This is one of the earliest large power contracts signed – March 9, 2001. The short-term provisions of this contract
require CDWR to buy a limited amount of very expensive power at $154/MWh
through 2003. This short-term price is
70% above the FERC price caps imposed on June 19, 2001.
After 2003, the
full output of about 800 MW of the High Desert power project is provided to the
state on a take-or-pay basis through 2011.
The long-term $58/MW price is less expensive than other long-term power
purchased.
Constellation
Energy is expected to build a 750 MW combined cycle plant in the Mojave Desert in
San Bernardino County in mid-2003.
However, like many of the power contracts, this contract has a marketing
provision that allows Constellation to simply market power to the state whether
it builds the new generation facility or not.
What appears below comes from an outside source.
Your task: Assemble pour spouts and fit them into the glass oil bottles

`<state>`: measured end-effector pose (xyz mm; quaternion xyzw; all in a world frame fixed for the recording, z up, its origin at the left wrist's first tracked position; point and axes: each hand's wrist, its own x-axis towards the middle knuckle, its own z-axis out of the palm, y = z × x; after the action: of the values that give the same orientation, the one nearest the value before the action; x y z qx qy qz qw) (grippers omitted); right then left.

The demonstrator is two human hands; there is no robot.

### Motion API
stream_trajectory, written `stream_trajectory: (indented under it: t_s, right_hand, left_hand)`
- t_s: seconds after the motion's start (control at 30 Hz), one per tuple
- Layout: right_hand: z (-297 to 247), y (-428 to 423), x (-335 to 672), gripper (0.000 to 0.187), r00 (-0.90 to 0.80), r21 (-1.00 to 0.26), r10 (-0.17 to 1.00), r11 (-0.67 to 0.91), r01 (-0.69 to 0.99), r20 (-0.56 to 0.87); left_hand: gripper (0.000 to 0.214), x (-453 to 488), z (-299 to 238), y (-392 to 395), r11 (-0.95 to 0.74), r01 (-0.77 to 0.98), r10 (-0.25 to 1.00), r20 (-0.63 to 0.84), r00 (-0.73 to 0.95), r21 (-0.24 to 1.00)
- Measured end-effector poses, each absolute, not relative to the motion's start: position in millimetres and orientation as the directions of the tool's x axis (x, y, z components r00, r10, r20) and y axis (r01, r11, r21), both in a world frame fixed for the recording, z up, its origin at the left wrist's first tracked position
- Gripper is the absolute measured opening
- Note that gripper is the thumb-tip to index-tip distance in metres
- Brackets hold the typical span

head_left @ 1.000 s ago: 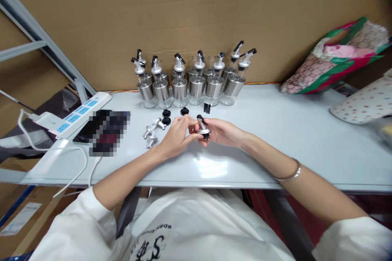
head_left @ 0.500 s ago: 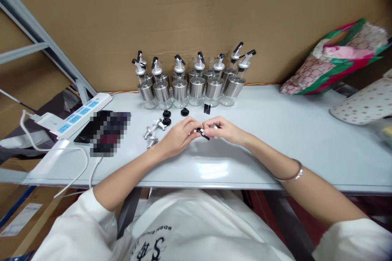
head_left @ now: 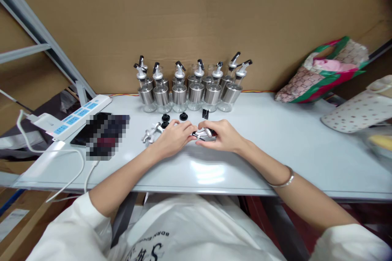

Starting in mid-2003, the full 800 MW output of the High Desert power
project is provided to the state on a take-or-pay basis through 2011. The long-term $58/MWh price is less
expensive than most other long-term power purchased.
Recommended Actions
- Increase flexibility by reducing
take-or-pay provisions;
- Reduce quantity of power purchased by
reducing the length of the contract by 21 months;
- Add 100 MW of green renewable power;
and
- Reduce short-term price by over 50% for
18 months.
Implementation Impacts
Shortening the
contract by 21 months and slashing the take-or-pay provisions reduces the cost
of this contract by $1.3 billion and reduces energy deliveries by 36%. See Appendix C for Table 11 comparing the
original contract and illustrative renegotiation strategy starting in
2002.
Coral Power
Contract Issues
The greatest public-interest strength of Coral’s combined cycle
contract, signed on May 24, 2001, is that it allows CDWR substantial
operational flexibility. In other words, its take-or-pay elements
only require CDWR to purchase power at a 49% annual capacity factor, compared
to required take-or-pay purchases at about an 80% capacity factor for Sempra
and 100% (24 hours per day, 7 days per week) for Calpine. Purchase requirements are reduced by 50% in five
spring and fall months (compared to a one-third reduction in only two months in
the Sempra contract), giving CDWR flexibility to meet its needs. However, this contract also contains another
(Williams contains the other) 350 MW put option that gives Coral a one-time
right to choose whether to deliver energy.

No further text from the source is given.